Conducting difficult conversations with grace and skill is a great asset in today’s world. Turning a potentially conflict-ridden conversation into a collaborative conversation requires preparation, empathy, focus and commitment. Here are the basic steps to engaging in a successful “difficult conversation.”
- Prepare: Spend time in advance getting clear about the purpose of the conversation. What outcomes are you seeking? What facts, opinions, feelings, questions, and/or requests do you have? Which of these do you want to share? It is essential that you create a positive goal for building a better relationship and for resolution of the issue that you are bringing forward.

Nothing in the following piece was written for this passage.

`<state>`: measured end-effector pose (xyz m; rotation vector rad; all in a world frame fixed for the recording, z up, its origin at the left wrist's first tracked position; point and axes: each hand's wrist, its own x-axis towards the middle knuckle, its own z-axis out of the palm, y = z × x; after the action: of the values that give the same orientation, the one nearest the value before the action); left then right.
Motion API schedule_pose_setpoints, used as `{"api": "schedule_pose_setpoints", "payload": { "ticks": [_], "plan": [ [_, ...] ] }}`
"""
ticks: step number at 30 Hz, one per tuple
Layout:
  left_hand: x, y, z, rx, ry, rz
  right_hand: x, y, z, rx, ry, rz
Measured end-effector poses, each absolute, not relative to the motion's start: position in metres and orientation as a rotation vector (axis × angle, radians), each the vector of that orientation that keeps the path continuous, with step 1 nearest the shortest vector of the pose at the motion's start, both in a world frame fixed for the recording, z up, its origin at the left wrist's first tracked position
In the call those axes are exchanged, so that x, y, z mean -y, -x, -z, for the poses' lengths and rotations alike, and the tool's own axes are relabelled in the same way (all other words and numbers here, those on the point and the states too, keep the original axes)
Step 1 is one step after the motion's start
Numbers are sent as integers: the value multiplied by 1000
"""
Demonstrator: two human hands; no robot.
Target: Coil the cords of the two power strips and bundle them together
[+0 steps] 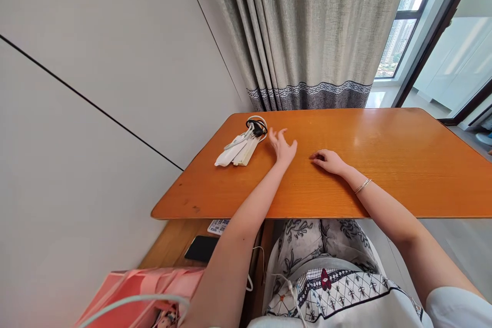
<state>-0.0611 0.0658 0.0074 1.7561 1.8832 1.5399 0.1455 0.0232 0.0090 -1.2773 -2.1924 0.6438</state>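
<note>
Two white power strips [246,154] lie side by side at the left of the wooden table [384,179]. Their pale cord is coiled at the far end, around a black plug [257,130]. Just right of this coil, my left hand [283,147] is open, fingers spread and bent, with nothing in it. It seems slightly apart from the cord. My right hand [329,161] rests palm down on the tabletop, loosely curved and holding nothing visible. Its fingertips point left, and its palm is hidden.
A white wall [115,113] runs along the table's left side, and a grey curtain [315,31] hangs behind it. Lower left are a black phone [201,248] on a wooden surface and a pink bag [138,287]. A window [403,25] stands at the right.
</note>
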Motion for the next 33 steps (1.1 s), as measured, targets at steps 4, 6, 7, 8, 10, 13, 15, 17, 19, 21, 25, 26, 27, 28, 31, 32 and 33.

- Lead with a positive intention: How a conversation begins foreshadows how it will end. Setting up the conversation well guarantees a better outcome. Open with a clear articulation of the purpose of the conversation and at least one goal you both share. Equally important is to share a positive intention for the other person and your desire to BUILD a stronger relationship with this person.
- Start with them: Before you launch into your perspective ask the other person to share how they see things. Most people begin these conversations defensive or fearful. Inviting them to speak early sends a message that they are going to be full partners in the conversation. In other words, make it clear you are speaking with them and not talking at them. Avoid interrupting or contradicting until the other person has finished speaking.
- Share your perspective: Once the other person has spoken, ask them if you might share your perspective. Then deliver a clear, thoughtful summation of what you are seeing, how you understand the situation and what you want. Speak with clarity, directness and succinctness. Avoid long anecdotes and rambling examples. (This is where your preparation will pay off in huge dividends.) Allow the other person to ask questions. When finished offering your perspective, ask them to summarize what they heard you say. This will ensure that your message was delivered.
- Maintain Focus & Problem Solve: Track the conversation and stay on topic. Picture yourself on the same side of the table with the other person or actually sit next to the other person. Think about the “problem” as an objective issue to be examined together. Articulate what you see as the other person’s perspectives, concerns or hopes Seek win-win solutions.
- Plan for next steps: As the conversation ends, explicitly recap any agreements you’ve made.
- Show Appreciation. Thank your conversation partner A little gratitude goes a long way.